Sábado por la mañana.
almost-fiction
Después de ella todo faltaría, las alegrías casi perfectas en todas partes ofrecidas a los ojos, las caminatas a pie lentamente con pasos irregulares y largos minutos perfectamente felices, los paseos entre dos árboles y jardines abundantes de césped raro, de flores diminutas, -que él le regalaba-, de estatuas ingenuas, de veces que soñaban con silencio; rincón extraño en la ciudad de México en el que podía ocurrir, en otoño, después de una lluvia, que ascienda un olor, intenso, a bosque, que a ella le encantaba.
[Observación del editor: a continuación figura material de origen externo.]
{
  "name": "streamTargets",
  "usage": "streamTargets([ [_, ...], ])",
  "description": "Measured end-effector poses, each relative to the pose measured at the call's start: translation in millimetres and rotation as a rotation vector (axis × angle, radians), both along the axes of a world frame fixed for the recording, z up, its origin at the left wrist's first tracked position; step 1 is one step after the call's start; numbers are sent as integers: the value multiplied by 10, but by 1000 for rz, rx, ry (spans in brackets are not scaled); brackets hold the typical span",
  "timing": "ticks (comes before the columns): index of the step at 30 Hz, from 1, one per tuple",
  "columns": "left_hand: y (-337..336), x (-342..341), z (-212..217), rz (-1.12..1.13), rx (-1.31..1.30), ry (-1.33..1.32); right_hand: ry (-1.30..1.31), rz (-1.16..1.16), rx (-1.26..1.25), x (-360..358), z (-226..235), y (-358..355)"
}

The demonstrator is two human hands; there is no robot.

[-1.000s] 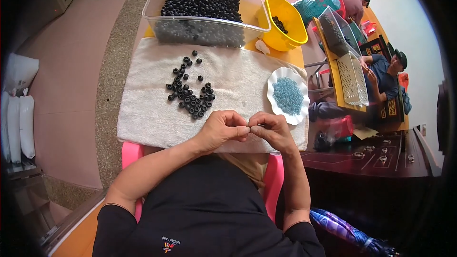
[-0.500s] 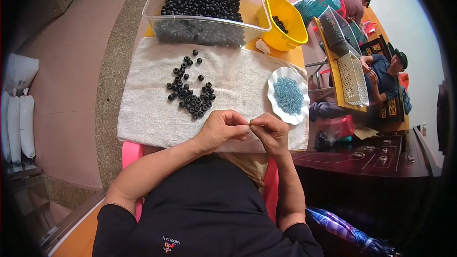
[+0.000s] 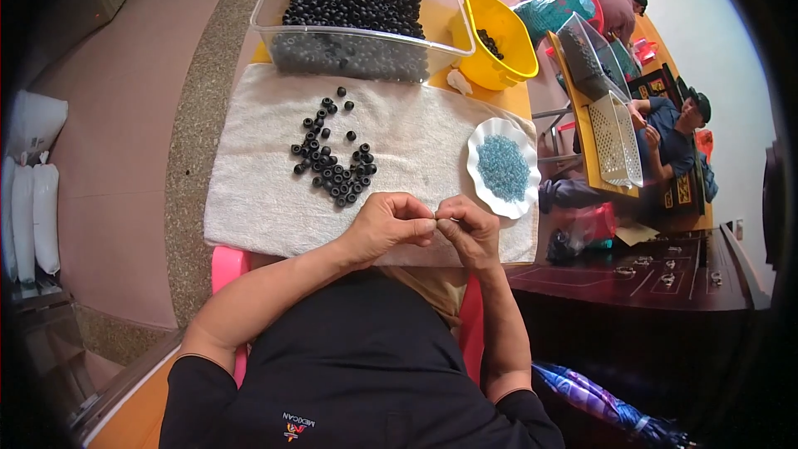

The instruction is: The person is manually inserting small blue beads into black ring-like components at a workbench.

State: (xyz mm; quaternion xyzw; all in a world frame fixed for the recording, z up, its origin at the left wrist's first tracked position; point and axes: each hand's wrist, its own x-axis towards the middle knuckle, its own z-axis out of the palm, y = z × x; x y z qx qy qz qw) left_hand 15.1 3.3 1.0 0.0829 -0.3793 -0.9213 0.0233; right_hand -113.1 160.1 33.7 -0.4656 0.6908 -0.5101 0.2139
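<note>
Fingers (image 3: 411,207) of our left hand (image 3: 382,227) and right hand (image 3: 474,238) meet, pinched; we cannot tell on what. Round black beads (image 3: 326,150) lie ahead-left on white towelling (image 3: 266,199), nearer our left; pale-blue beads (image 3: 502,168), in a scalloped white dish (image 3: 513,209), ahead-right.

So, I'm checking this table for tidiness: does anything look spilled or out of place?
The loose black beads lie on the towel, so nothing looks spilled. Only a crumpled white scrap, perhaps tissue, beside the yellow bowl seems stray, being unlike the beads.
</note>
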Motion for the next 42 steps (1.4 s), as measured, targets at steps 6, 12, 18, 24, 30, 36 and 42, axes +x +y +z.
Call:
streamTargets([
  [6, -7, 7, -14, 15, 26, -10, 292, -53, -62, 145, 44, -50],
  [12, 21, 12, 19, 46, 26, -38, 676, -131, -118, 321, 103, -44],
  [18, 52, 7, 12, 81, -56, -19, 768, -111, -115, 322, 23, -6],
  [24, 32, 6, 33, 79, -125, -47, 796, -122, -191, 346, 28, -73],
  [30, 28, -3, 20, 57, -139, -53, 687, -90, -206, 362, 28, -74],
  [36, 18, 25, 73, 58, -71, -52, 703, -130, -182, 321, -1, -61],
  [42, 15, 22, 96, 62, -86, -50, 693, -164, -193, 322, -15, -85],
])
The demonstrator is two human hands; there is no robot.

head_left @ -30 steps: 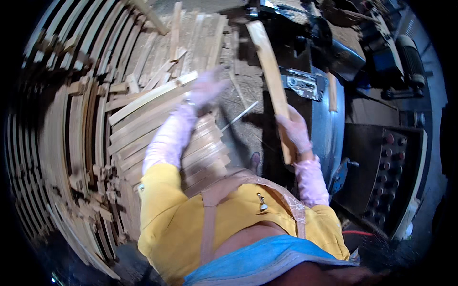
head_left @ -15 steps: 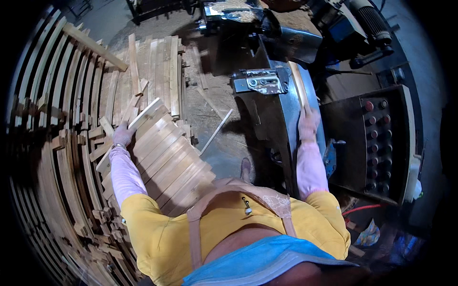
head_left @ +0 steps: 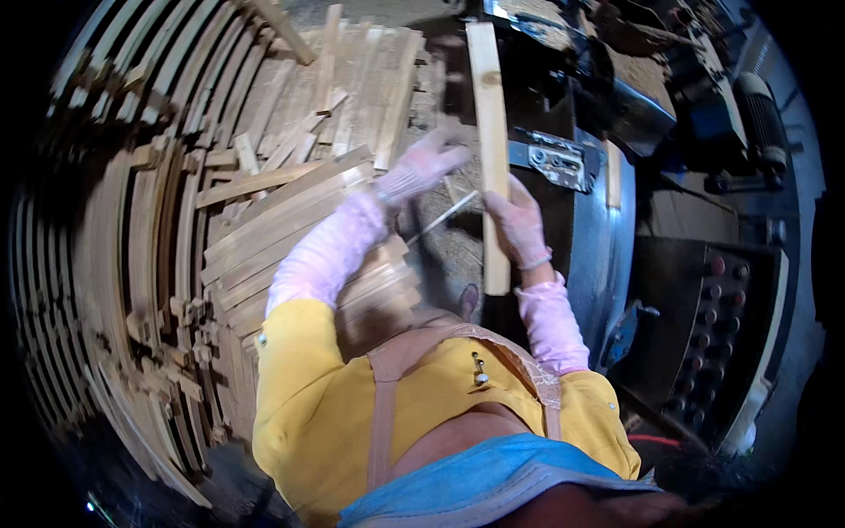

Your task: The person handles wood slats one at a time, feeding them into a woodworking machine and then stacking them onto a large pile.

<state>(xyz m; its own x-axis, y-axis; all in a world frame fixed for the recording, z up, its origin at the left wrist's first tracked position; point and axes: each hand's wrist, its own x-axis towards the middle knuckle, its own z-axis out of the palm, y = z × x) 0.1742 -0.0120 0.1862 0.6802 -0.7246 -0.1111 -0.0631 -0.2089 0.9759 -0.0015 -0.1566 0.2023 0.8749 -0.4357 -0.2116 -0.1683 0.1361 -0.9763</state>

Las visitas de cinco minutos a Quijano, las compras apuradas en la tiendita de Doña Martina, que llenaban las gavetas; los estantes semi-vacíos, ocultos, apenas visibles por la luz roja de la persiana. Aquí esto, allá aquello, allá y más allá de allá; nada quedaría, sólo la pared y las puertas, la cortina rota, el espejo de hechicera roto, los restos de un plato de porcelana, una bombilla negra, el azulejo cuarteado, el graffiti tinta azul con el nombre de ella en el fondo del lavabo que aún conservaba el grifo cuello de cisne; el vidrio empañado: lleno de puntas de sus dedos invisibles. La cerradura forzada apenas dejaría penetrar el cuerpo en el espacio, insoportablemente lleno de ausencia: falto de los libros que abriría para leerle, falto de los cuadernos en que le escribiría una carta y falto de los discos que escucharían; y se daría cuenta de tanto piso, de las marcas que quedarían: una silla estuvo aquí, un librero, un florero; de recuerdos -porque los recuerdos llenan los vacíos, reavivan la ausencia- corrió seis y dos cuadras del barrio cargado de orquídeas, siendo los viandantes todo-ojos, y él con las pesadas manos llenas de flores avanzaba para dejar una en el florero. De manchas perfectas en la duela gastada que, delinearían precisas -como planos arquitectónicos- la forma de la planta de un sofá, las patas de la cama y las que proyectaban la mesa. De imágenes estáticas, sobre todo recordaría allá dentro que a ella le gustaba el cine, le gustaban las imágenes, a poco que fueran bellas, a poco que le arrastraran, le encantaban, le fascinaban. Que a ella le gustaba la conquista del tiempo, del espacio, del movimiento, y a él le gustaba el vértigo de las calles de Nueva York, el torpor de los trópicos, la violencia de los 'saloons'. Y después saldrían de la sala con pasos sincronizados, repitiéndose, colgados de sus manos.